### Task item
Give back the lines of the entries below exactly as written, from the first line to the line holding "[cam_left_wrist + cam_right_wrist", both included, with the pictures omitted.
*** Given data ***
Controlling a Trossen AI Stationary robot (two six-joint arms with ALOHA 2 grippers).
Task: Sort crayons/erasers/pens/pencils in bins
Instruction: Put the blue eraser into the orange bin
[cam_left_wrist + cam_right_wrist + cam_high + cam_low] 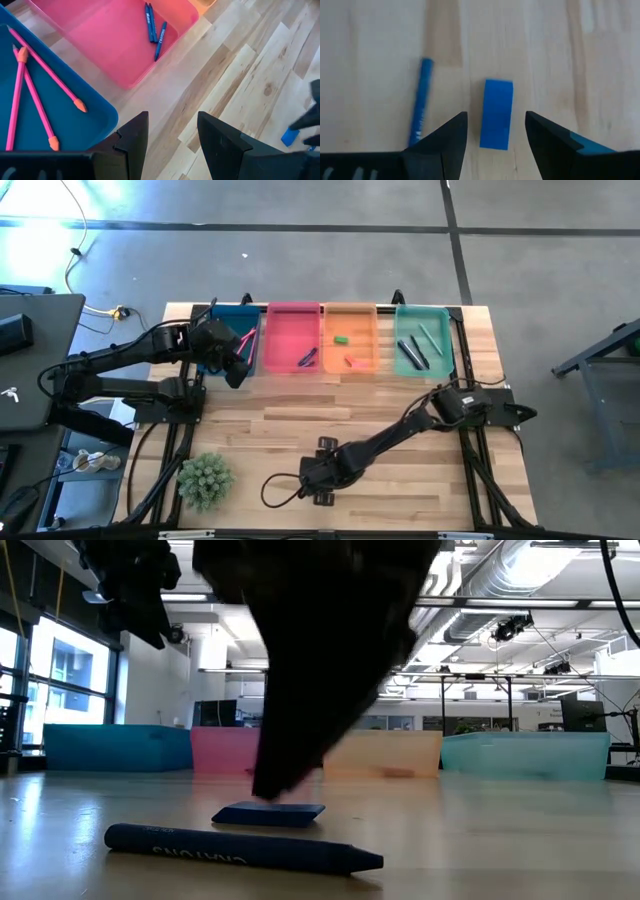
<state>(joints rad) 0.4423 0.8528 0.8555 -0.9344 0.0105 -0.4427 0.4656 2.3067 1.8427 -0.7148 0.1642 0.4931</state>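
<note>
A blue eraser [496, 114] lies flat on the wooden table near its front edge, with a blue crayon [420, 102] beside it. My right gripper [496, 122] is open just above the eraser, one finger on each side and neither touching it. In the low view the eraser [268, 813] lies behind the crayon [240, 848]. My left gripper [172, 145] hangs open and empty by the blue bin [232, 330]. That bin holds pink pencils [30, 95]. The pink bin [293, 337] holds blue crayons [152, 27].
The orange bin [350, 337] holds a green eraser [341, 338] and a pink-red one [352, 362]. The teal bin [423, 340] holds dark pens [413, 352]. A green potted plant [205, 478] stands at the near left, with a black cable loop [272, 490] beside the right gripper.
</note>
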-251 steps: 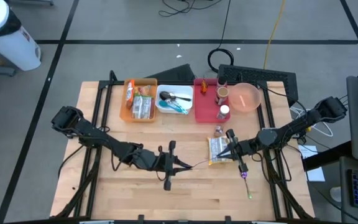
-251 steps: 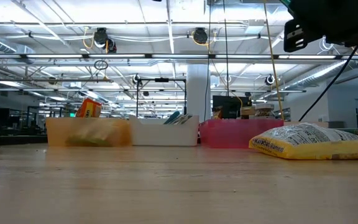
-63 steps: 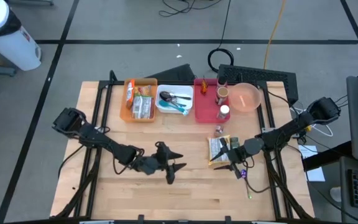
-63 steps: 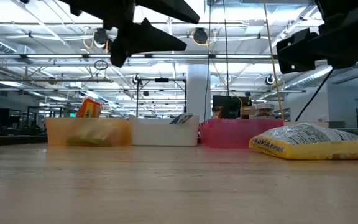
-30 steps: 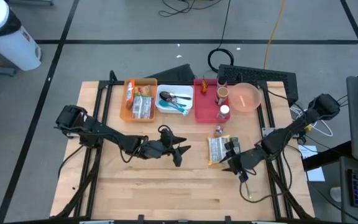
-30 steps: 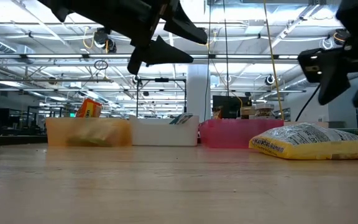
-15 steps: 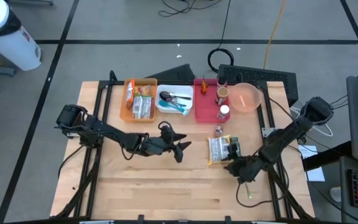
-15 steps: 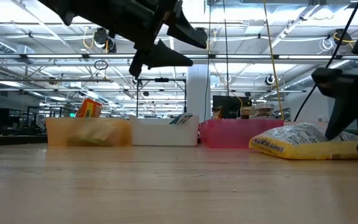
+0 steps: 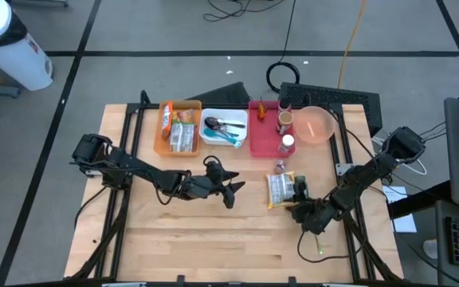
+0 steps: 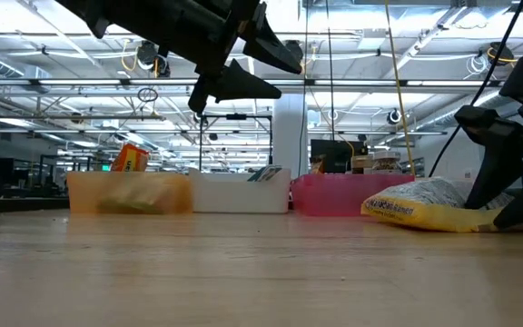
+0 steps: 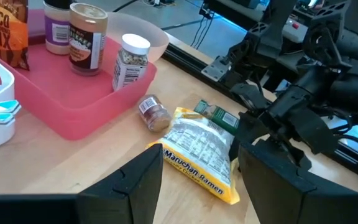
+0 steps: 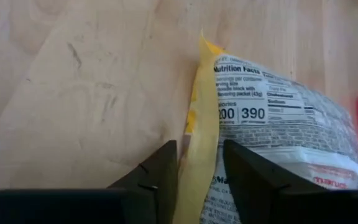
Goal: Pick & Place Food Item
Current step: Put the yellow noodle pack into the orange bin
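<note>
Far left on desk (image 9: pixel 174 239): orange bin (image 9: pixel 178 127) w/ snack packs. Next right, white bin (image 9: pixel 224 130) w/ utensils. Then pink bin (image 9: pixel 268 131) w/ jars + spice bottle, pale bowl (image 9: pixel 315 124) at its right end.

Left gripper (image 9: pixel 231 191) raised over desk middle, well left of the packet, fingers (image 11: pixel 135 186) spread apart, nothing between them. Seen in low view up high, above the bins.

Small jar (image 9: pixel 280 167) lying on its side, just near of pink bin, just far of packet.

Ramen packet (image 9: pixel 280 190) — yellow edge, white label — right of desk centre, near of pink bin. In low view, lying on the wood w/ its right end lifted a bit by the gripper. Small green pack (image 11: pixel 216 116) touching its right side.

Right gripper (image 9: pixel 300 209) low at desk level, at near-right corner of ramen packet. Fingers (image 12: pixel 154 177) straddling the packet's yellow edge, one each side, closing onto it; pads right by the seam, firm pinch not clear. Rest of packet flat on wood.

Right of desk: cables, dark mat, keyboard edge.
</note>
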Controlling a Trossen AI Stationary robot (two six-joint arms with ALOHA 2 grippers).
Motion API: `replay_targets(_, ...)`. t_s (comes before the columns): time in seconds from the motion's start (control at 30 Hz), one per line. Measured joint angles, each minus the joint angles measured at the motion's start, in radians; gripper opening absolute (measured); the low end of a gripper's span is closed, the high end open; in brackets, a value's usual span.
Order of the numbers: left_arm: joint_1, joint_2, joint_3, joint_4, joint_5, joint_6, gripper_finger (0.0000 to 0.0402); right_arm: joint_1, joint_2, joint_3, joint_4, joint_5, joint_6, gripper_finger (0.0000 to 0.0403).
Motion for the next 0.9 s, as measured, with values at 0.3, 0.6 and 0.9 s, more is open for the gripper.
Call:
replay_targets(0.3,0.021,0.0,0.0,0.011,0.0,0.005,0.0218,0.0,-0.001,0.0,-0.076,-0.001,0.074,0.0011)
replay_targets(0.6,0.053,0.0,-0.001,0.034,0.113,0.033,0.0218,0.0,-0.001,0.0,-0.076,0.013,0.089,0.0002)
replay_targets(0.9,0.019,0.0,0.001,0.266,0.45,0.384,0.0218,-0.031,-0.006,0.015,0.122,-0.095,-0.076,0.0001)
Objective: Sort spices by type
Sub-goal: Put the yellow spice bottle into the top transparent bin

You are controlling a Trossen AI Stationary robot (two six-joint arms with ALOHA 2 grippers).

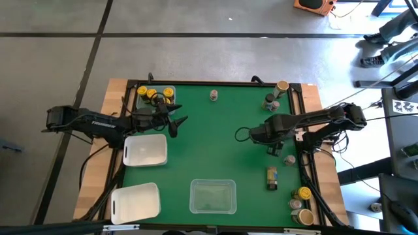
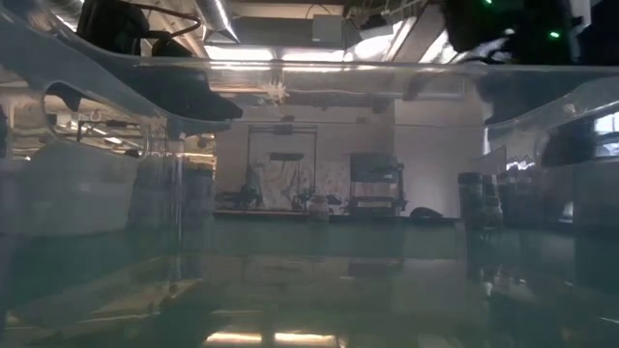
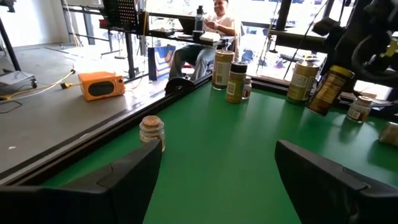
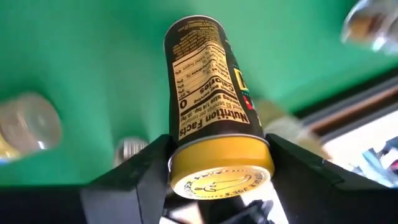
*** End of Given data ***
### Task answer
Controlling a Trossen AI Stationary robot (two six-joint arms with ALOHA 2 grippers).
Task: Sort crayons/erasers/pens/pencils in bins
Instruction: Put the blue eraser into the orange bin
[cam_left_wrist + cam_right_wrist + cam_high + cam_low] 

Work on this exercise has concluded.